The literature on blastocyst transfer resulting in DC-DA monozygotic twins is extremely limited. Since it challenges the accepted doctrine for monozygotic twinning, in which blastocyst transfer should only result in MC-DA or MC-MA gestations, it is necessary to investigate this further. Many DC-DA pregnancies are assumed to result from transfer of multiple embryos or, less commonly, concomitant spontaneous pregnancies [9]. Genetic testing of offspring is rarely undertaken, underestimating the actual rate of DC-DA monozygotic twinning [15]. Here, we report four cases of monozygotic DC-DA twinning following single blastocyst transfer in downregulated, controlled FET cycles.
Materials and methods
Following an expedited institutional review board approval, all in vitro fertilization cycles (fresh, frozen, autologous, and donor oocyte) performed between June 2012 and June 2017 at the University of California, San Francisco Center for Reproductive Health, were reviewed retrospectively. Cycles with cleavage-stage embryo transfer or with transfer of more than one blastocyst were excluded. The remaining cycles were analyzed to determine the number resulting in a clinical pregnancy, defined as the presence of one or more gestational sacs on initial ultrasound routinely performed at our institution between 5.5 and 6.5 weeks gestational age. We then further identified all patients with two or more gestational sacs noted on initial ultrasound, suggesting possible multi-chorionic monozygotic pregnancies. An in-depth chart review was performed of these patients with further exclusions applied that would lend credence to dizygosity rather than monozygosity. These additional exclusion criteria included fetal/neonatal sex discordance and both fresh embryo transfer and natural cycle FET, in which concomitant spontaneous pregnancy could theoretically have occurred. Demographic, clinical, and IVF-FET cycle characteristics of the resulting patients were collected. Additional obstetrical and neonatal outcome data, as well as any testing confirming zygosity, were analyzed if available.

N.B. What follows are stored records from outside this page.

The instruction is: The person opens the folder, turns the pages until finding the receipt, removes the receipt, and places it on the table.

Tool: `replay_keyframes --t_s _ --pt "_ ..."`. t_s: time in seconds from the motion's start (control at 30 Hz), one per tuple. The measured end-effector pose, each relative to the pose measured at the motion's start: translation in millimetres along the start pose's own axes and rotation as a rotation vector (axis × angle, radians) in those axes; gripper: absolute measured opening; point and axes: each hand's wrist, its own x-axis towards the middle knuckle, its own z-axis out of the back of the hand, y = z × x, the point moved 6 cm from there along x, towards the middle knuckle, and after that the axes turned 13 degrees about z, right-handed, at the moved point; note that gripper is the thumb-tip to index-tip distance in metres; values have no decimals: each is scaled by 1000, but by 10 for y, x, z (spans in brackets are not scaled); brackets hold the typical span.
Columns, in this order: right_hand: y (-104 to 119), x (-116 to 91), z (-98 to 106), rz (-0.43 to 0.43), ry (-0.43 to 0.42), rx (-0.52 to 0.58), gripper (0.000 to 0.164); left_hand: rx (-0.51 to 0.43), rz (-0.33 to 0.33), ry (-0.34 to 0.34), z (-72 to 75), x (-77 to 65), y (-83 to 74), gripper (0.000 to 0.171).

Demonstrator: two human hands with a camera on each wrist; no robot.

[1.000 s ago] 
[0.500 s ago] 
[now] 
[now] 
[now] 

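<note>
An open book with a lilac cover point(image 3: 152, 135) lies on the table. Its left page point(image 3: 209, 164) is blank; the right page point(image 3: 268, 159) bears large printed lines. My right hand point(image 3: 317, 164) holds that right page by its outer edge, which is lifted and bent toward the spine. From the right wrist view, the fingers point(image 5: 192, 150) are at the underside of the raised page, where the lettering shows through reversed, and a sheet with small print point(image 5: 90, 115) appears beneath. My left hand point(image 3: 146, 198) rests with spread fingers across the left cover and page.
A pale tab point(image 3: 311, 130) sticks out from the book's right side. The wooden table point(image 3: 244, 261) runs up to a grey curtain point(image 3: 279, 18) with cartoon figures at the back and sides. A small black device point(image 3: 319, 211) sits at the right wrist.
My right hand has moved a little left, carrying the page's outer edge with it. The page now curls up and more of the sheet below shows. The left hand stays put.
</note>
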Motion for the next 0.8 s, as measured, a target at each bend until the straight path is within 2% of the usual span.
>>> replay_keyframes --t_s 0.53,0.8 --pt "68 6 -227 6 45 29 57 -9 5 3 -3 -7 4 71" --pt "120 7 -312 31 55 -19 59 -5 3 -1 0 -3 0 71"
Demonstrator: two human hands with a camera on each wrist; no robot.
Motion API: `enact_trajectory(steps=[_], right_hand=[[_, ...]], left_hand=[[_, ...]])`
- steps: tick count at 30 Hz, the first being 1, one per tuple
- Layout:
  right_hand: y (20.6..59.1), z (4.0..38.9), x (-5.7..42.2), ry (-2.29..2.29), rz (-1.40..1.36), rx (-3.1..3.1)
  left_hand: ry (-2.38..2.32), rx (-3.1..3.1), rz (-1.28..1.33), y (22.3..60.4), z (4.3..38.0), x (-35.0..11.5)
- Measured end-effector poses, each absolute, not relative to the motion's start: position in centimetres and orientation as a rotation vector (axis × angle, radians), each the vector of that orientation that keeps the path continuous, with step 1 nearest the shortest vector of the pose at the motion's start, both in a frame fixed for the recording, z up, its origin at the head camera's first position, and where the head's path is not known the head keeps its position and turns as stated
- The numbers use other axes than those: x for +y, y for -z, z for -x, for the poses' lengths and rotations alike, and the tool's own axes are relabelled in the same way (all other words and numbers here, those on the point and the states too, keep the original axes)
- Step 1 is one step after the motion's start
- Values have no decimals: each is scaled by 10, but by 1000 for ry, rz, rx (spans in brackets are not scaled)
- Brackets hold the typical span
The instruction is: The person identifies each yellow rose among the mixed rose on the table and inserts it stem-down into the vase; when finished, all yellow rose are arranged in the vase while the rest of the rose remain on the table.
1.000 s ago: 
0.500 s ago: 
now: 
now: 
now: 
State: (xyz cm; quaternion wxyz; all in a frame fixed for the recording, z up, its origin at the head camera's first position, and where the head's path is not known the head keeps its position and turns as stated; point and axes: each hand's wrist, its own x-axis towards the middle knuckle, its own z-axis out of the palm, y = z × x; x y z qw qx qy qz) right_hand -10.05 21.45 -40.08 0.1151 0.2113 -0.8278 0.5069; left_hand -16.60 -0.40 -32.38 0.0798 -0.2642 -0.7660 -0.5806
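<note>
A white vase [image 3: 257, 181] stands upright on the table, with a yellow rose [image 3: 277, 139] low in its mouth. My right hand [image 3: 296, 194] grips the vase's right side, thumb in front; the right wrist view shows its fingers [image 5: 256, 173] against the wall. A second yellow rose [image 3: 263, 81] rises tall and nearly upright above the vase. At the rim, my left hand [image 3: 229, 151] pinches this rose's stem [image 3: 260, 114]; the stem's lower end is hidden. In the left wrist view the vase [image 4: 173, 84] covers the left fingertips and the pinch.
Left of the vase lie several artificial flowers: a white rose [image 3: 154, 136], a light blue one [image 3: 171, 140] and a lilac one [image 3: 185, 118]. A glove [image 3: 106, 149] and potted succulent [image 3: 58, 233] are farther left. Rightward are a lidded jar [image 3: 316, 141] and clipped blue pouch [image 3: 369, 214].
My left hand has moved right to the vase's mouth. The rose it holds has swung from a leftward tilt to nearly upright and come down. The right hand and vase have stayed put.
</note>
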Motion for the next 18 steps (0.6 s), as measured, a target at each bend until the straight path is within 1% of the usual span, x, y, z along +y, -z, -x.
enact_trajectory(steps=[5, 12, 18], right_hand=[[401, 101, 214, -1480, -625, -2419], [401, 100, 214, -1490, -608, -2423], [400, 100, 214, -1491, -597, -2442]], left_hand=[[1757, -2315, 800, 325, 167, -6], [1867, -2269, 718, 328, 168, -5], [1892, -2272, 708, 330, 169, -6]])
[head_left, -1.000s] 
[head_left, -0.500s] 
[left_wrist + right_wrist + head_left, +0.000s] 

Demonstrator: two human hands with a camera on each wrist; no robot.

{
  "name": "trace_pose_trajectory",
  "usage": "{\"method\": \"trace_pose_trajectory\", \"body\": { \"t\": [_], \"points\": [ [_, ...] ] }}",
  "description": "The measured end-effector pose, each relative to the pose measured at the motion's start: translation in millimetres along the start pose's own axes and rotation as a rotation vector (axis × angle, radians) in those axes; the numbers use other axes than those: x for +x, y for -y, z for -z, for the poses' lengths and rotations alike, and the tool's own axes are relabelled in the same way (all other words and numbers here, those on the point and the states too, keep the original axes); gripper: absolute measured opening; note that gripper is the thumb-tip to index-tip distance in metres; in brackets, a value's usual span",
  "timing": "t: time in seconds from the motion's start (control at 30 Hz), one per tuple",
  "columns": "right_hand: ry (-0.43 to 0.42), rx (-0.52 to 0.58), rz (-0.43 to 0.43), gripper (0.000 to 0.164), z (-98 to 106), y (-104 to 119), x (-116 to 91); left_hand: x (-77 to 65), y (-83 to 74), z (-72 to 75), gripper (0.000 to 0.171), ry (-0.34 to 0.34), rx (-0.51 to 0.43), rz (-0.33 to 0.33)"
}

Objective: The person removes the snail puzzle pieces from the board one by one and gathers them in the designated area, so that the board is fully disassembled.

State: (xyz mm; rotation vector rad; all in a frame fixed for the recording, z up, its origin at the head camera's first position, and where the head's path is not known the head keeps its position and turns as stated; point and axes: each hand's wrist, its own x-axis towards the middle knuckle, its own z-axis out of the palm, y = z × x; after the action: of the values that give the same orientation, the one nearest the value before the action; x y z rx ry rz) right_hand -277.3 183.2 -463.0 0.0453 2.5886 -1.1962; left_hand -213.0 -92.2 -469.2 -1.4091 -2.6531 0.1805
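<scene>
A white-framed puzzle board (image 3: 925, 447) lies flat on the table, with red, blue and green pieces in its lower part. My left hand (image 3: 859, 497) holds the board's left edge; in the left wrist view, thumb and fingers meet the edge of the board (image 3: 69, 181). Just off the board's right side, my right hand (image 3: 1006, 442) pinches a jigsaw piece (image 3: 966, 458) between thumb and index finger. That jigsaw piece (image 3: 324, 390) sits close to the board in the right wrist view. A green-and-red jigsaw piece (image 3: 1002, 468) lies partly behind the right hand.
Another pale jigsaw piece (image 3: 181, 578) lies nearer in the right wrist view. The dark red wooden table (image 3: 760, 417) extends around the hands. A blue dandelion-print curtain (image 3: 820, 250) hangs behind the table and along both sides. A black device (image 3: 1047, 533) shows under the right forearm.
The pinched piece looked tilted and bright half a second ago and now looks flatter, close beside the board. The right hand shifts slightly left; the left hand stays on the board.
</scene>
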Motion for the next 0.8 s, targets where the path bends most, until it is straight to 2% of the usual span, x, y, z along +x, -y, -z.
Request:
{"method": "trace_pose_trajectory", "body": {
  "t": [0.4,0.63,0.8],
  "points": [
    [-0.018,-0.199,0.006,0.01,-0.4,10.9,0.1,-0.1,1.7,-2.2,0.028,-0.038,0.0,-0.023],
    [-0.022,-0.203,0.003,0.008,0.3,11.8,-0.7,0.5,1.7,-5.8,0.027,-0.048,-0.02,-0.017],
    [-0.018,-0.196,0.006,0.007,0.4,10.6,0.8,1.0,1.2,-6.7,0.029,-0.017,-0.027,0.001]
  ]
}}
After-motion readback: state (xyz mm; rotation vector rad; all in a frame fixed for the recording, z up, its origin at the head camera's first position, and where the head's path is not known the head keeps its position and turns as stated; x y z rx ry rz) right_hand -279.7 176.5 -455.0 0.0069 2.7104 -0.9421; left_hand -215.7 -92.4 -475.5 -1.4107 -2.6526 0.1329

Controlled ovarian hyperstimulation (COH) was achieved with antagonist-based protocols utilizing a combination of follicle stimulating hormone and human menopausal gonadotropin. The initial dose was individualized per patient based on age, anti-Mullerian hormone (AMH), basal FSH, antral follicle count, and prior ovarian response to COH (if known). Luteinizing hormone suppression was accomplished with the use of GnRH antagonist (ganirelix acetate or cetrorelix acetate) with lead follicle at 12 mm. Either a dual GnRH agonist (4 mg Lupron) plus hCG trigger (1500u) or hCG trigger alone (5000u) was administered when at least two follicles reached 18 mm. Egg retrieval occurred 36 hours after hCG injection.
Recovered oocytes were placed in 0.6 mL Global (Life GLOBAL, LGGG-050) supplemented with 10% Life Global Protein Supplement (LGPS-050) overlaid with 0.3 mL of Lifeguard Oil (Life GLOBAL, #LGUA-500). Oocytes were then incubated at 37 °C (7% CO2, 5% O2) and assessed for maturity following cumulus cell stripping in patients undergoing ICSI. The oocytes were then injected 40–42 hours following time of hCG administration with a single sperm depending on medical indication. Zygotes were identified on fertilization check 16–18 hours post-insemination and group-cultured (up to 3) in 50 uL of culture medium Global supplemented with 10% LGPS-050 overlaid with 10 mL of Lifeguard Oil. Morphology of each embryo was assessed using standardized institutional scoring criteria. All embryos were grown to the blastocyst stage.
Assisted hatching was performed on day 3 embryos with the LYCOS Laser Optical System with ZILOS software or SATURN (Research Instruments Viewer) laser system. The RI Saturn active laser system was used to emit a continuous laser beam about three times to make 10–20 μm openings on clear sections between blastomeres on the zona pellucida. Preimplantation genetic screening (PGS) biopsy occurred on day 5 or day 6. Approximately 5–7 cells were biopsied from the trophoectoderm layer of the blastocyst and transitioned to polymerase chain reaction (PCR) tubes. The cells were sent to a preimplantation genetic laboratory for analysis with labeled DNAs that were hybridized and images obtained through dual laser scanner. Blastocyst biopsy confirmed euploid embryos. In one case, preimplantation genetic diagnosis (PGD) for BRCA status was performed in a similar manner with analysis of the region of concern for BRCA.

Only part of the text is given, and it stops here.